映画評「ライド・オン」

☆☆☆(6点/10点満点中)
2023年香港=中国合作映画 監督ラリー・ヤン
ネタバレあり

近年のジャッキー・チェン主演作は愚作が多くてがっかりの連続だったが、これは欠点はあるものの、そう悪くない。

友人の借金のカタとして愛馬チートゥを奪われそうになっている元スタントマンのチェンが、妻と離婚して幼い時に別れ疎遠となっている娘リウ・ハオツンに助けを求める。法学部の学生である彼女は一度は冷たく突き放すが、思い直して先輩で恋人の新人弁護士グオ・チーリンに立てて訴訟に持ち込もうと一案する。
 他方、チェンは弟分のコネでチートゥと共にスタントマンとして復活、老骨に鞭を打って奮闘する。
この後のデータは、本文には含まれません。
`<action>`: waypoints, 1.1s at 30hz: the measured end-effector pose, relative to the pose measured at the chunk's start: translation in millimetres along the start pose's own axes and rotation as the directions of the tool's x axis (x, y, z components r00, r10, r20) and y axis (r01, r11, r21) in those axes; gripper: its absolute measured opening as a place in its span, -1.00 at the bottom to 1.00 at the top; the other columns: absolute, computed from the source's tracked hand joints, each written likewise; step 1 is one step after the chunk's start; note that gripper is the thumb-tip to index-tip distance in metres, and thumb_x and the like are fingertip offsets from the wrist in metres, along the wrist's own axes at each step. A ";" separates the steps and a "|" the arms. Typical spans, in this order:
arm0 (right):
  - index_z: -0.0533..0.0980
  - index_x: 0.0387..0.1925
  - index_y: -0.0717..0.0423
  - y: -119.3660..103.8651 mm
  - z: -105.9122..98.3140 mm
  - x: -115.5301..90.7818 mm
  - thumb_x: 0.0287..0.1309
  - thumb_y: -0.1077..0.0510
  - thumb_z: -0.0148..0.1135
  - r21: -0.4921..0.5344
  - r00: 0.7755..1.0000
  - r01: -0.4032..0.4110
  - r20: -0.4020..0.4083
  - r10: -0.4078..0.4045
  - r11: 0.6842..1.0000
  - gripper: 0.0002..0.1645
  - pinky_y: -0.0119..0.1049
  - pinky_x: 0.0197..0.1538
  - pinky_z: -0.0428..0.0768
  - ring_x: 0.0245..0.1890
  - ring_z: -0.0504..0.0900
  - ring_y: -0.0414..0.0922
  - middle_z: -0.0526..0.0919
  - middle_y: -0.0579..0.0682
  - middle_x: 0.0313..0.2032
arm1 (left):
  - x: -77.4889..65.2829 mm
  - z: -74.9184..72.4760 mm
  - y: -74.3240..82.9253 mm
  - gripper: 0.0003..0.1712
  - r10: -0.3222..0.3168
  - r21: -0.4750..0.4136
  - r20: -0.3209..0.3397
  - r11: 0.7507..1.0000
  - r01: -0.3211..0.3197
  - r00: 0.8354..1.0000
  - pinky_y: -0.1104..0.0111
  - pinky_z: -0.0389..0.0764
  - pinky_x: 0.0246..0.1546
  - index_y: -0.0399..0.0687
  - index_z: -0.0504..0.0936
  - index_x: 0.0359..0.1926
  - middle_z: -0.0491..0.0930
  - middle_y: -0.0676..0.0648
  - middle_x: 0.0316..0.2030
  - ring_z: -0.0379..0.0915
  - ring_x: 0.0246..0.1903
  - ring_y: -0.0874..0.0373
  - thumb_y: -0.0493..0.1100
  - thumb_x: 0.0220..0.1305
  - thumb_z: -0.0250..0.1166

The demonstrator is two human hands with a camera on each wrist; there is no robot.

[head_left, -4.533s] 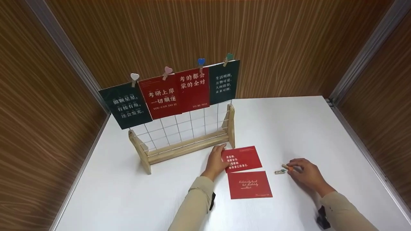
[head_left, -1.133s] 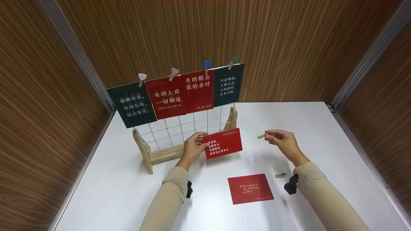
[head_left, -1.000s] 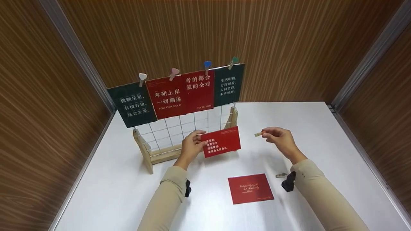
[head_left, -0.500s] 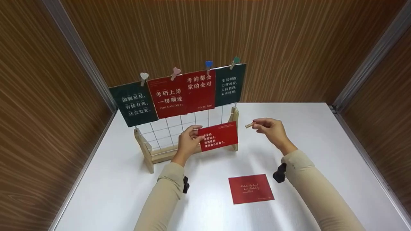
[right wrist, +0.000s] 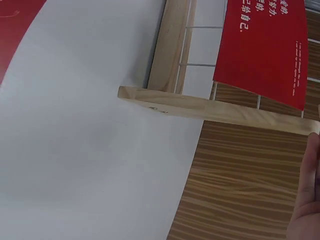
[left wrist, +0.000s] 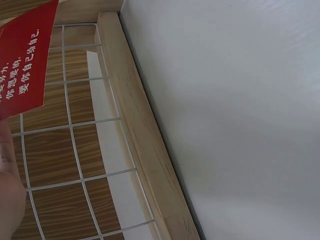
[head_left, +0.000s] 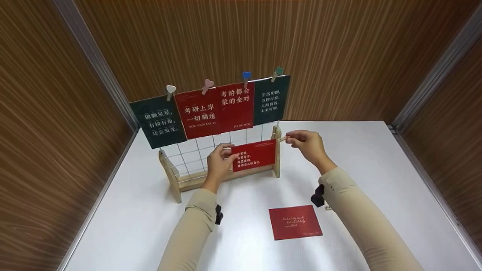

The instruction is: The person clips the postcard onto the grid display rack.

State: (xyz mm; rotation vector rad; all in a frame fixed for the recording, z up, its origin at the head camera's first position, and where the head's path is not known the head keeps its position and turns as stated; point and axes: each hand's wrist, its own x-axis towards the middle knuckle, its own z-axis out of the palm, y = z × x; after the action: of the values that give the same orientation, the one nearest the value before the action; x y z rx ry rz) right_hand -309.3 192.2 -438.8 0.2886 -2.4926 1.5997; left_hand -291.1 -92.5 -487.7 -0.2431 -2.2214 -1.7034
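In the head view my left hand (head_left: 219,162) pinches the left end of a red card (head_left: 254,155) with white writing. The card stands upright in front of the lower right part of the wire grid (left wrist: 70,125), close to the rack's wooden end post (head_left: 277,162). A small wooden clothespin (head_left: 282,139) is pinched in my right hand (head_left: 307,146), its tip right at the card's upper right corner. Only part of my left hand (left wrist: 9,192) shows in its wrist view, below the card (left wrist: 25,65). The right wrist view has my right fingers (right wrist: 309,170) beside the post's top.
Two green cards (head_left: 158,122) (head_left: 272,99) and two red cards (head_left: 197,113) (head_left: 235,107) hang along the grid's top under heart clothespins (head_left: 171,89). Another red card (head_left: 295,222) lies on the white table (head_left: 124,229). A second clothespin (head_left: 328,208) is partly behind my right sleeve.
My left hand has lifted the red card off the table and brought it to the grid. My right hand has carried the clothespin up and leftward to the card's corner.
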 end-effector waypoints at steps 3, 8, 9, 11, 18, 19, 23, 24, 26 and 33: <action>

娘としての愛情に目覚めたハオツンは法律の知識を生かして契約書のチェックをしたりする。それが甘くてチェンとチートゥを危険な目に遭わせたりして父娘共に悄然。
 別の仕事で落馬して重傷を負ったチェンは、娘にスタント引退を誓うが、そうは単純に行かないのは定石通り。結局限界を知って今度は本当に引退するも、起こした訴訟は敗訴、チートゥを債権者に奪われてしまう。
 娘が債権者のCEOの元に駆けつける。さてCEOはどう出るか。

人情に弱い僕でも、チェンと馬、父と娘の情を重ねる人情路線が些か過剰でその為に125分という長尺となった点を良しとはしかねるが、チェンの旧作を主人公のスタントとして繰り出すのは半世紀近く付き合ってきた身としては感慨を覚えずにはいられない。
 総決算的な作品として★一つ分を余分に進呈します。

老骨に鞭を打って頑張るチェンのアクションは、昔と違って、ショットを短めにするといったカメラ操作で誤魔化しているところが多いものの、梯子などの小道具を使ったアクションはチェンらしくて嬉しくなる。

昔の名前で出ています、か。それはともかく、香港がすっかり本土と一体化した今、中国との合作という扱いは馬鹿げている気がしますね。